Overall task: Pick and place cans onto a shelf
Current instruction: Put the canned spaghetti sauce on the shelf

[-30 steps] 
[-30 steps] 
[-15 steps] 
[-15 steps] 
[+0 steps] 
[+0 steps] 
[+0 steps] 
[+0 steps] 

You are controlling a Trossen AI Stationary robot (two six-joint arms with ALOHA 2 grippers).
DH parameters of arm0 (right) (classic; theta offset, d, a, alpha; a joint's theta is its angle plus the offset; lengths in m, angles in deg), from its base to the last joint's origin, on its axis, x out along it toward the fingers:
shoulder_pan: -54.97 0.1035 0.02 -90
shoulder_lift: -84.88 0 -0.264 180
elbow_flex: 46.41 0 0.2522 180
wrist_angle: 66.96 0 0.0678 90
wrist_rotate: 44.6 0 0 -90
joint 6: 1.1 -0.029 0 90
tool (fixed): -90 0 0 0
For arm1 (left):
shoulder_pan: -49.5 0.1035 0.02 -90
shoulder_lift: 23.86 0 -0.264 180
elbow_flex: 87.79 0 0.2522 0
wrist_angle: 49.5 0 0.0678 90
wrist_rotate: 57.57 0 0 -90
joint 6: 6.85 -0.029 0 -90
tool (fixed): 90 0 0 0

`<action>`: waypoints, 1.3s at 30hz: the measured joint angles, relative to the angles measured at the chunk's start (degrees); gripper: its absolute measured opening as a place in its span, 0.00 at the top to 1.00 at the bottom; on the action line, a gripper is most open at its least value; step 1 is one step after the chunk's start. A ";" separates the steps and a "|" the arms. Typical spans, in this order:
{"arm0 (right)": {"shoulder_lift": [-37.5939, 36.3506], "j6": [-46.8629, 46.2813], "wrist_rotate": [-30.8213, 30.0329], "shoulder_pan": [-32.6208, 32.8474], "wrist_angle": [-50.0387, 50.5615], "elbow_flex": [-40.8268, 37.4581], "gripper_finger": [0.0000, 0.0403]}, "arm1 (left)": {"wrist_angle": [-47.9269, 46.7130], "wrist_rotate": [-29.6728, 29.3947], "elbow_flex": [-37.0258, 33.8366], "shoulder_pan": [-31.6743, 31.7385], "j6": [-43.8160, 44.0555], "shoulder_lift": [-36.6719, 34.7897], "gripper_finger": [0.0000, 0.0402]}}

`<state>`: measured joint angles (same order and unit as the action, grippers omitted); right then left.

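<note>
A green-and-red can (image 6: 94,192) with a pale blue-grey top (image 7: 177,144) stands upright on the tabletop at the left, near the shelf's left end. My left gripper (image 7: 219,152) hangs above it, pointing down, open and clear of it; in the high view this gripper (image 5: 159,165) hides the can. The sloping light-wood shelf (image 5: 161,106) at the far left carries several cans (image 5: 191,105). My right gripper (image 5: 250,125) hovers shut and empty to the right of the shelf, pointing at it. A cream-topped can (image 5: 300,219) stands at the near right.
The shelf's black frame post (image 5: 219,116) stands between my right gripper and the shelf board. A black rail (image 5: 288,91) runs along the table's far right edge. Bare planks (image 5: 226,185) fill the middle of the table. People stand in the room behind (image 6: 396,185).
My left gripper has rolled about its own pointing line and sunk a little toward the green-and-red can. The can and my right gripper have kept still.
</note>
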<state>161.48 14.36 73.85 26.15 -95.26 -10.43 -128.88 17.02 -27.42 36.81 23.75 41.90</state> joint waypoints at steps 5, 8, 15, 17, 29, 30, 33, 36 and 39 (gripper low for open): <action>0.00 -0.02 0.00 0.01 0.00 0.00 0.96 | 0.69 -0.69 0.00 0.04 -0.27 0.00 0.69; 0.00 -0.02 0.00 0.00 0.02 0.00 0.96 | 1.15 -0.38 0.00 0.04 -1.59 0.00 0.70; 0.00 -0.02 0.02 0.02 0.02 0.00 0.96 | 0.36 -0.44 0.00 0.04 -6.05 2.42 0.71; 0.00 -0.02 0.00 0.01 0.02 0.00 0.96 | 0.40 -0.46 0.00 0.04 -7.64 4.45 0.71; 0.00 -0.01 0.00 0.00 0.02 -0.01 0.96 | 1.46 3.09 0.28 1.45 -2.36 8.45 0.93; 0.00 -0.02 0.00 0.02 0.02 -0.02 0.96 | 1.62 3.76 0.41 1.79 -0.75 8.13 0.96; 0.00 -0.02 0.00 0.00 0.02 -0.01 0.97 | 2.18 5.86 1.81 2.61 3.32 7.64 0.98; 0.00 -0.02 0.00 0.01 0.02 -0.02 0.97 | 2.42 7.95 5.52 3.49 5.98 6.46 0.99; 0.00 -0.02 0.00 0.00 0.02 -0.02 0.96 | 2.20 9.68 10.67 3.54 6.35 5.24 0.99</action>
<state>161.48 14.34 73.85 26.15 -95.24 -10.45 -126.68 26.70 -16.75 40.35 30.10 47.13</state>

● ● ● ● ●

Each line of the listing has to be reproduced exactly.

Overall task: Pick and place cans onto a shelf
Current instruction: Put the canned spaghetti sauce on the shelf

[-30 steps] 
[-30 steps] 
[-15 steps] 
[-15 steps] 
[+0 steps] 
[+0 steps] 
[+0 steps] 
[+0 steps] 

You are controlling a Trossen AI Stationary robot (two six-joint arms with ALOHA 2 grippers).
DH parameters of arm0 (right) (classic; theta offset, d, a, alpha; a joint's theta is its angle plus the offset; lengths in m, angles in deg), from its base to the last joint's origin, on its axis, x out along it toward the fingers:
shoulder_pan: -54.97 0.1035 0.02 -90
shoulder_lift: -84.88 0 -0.264 180
elbow_flex: 46.41 0 0.2522 180
wrist_angle: 66.96 0 0.0678 90
wrist_rotate: 44.6 0 0 -90
joint 6: 1.1 -0.029 0 90
tool (fixed): -90 0 0 0
For arm1 (left):
shoulder_pan: -49.5 0.1035 0.02 -90
shoulder_lift: 23.86 0 -0.264 180
elbow_flex: 87.79 0 0.2522 0
wrist_angle: 49.5 0 0.0678 90
wrist_rotate: 57.57 0 0 -90
joint 6: 6.85 -0.029 0 -90
tool (fixed): 90 0 0 0

`<action>`: waypoints, 1.3s at 30hz: the measured joint angles, relative to the angles measured at the chunk's start (degrees); gripper: its absolute measured opening as a place in its span, 0.00 at the top to 1.00 at the bottom; on the action line, a gripper is most open at its least value; step 1 is one step after the chunk's start. A ";" separates the steps and a "|" the arms. Typical spans, in this order:
{"arm0 (right)": {"shoulder_lift": [-37.5939, 36.3506], "j6": [-46.8629, 46.2813], "wrist_rotate": [-30.8213, 30.0329], "shoulder_pan": [-32.6208, 32.8474], "wrist_angle": [-50.0387, 50.5615], "elbow_flex": [-40.8268, 37.4581], "gripper_finger": [0.0000, 0.0403]}, "arm1 (left)": {"wrist_angle": [-47.9269, 46.7130], "wrist_rotate": [-29.6728, 29.3947], "elbow_flex": [-37.0258, 33.8366], "shoulder_pan": [-31.6743, 31.7385], "j6": [-43.8160, 44.0555], "shoulder_lift": [-36.6719, 34.7897], "gripper_finger": [0.0000, 0.0402]}}

`<state>`: measured joint angles (same order and unit as the action, grippers omitted); right then left.

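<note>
A green-and-red can (image 6: 94,192) with a pale blue-grey top (image 7: 177,144) stands upright on the tabletop at the left, near the shelf's left end. My left gripper (image 7: 219,152) hangs above it, pointing down, open and clear of it; in the high view this gripper (image 5: 159,165) hides the can. The sloping light-wood shelf (image 5: 161,106) at the far left carries several cans (image 5: 191,105). My right gripper (image 5: 250,125) hovers shut and empty to the right of the shelf, pointing at it. A cream-topped can (image 5: 300,219) stands at the near right.
The shelf's black frame post (image 5: 219,116) stands between my right gripper and the shelf board. A black rail (image 5: 288,91) runs along the table's far right edge. Bare planks (image 5: 226,185) fill the middle of the table. People stand in the room behind (image 6: 396,185).
My left gripper has rolled about its own pointing line and sunk a little toward the green-and-red can. The can and my right gripper have kept still.
</note>
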<state>161.48 14.36 73.85 26.15 -95.26 -10.43 -128.88 17.02 -27.42 36.81 23.75 41.90</state> joint waypoints at steps 5, 8, 15, 17, 29, 30, 33, 36 and 39 (gripper low for open): <action>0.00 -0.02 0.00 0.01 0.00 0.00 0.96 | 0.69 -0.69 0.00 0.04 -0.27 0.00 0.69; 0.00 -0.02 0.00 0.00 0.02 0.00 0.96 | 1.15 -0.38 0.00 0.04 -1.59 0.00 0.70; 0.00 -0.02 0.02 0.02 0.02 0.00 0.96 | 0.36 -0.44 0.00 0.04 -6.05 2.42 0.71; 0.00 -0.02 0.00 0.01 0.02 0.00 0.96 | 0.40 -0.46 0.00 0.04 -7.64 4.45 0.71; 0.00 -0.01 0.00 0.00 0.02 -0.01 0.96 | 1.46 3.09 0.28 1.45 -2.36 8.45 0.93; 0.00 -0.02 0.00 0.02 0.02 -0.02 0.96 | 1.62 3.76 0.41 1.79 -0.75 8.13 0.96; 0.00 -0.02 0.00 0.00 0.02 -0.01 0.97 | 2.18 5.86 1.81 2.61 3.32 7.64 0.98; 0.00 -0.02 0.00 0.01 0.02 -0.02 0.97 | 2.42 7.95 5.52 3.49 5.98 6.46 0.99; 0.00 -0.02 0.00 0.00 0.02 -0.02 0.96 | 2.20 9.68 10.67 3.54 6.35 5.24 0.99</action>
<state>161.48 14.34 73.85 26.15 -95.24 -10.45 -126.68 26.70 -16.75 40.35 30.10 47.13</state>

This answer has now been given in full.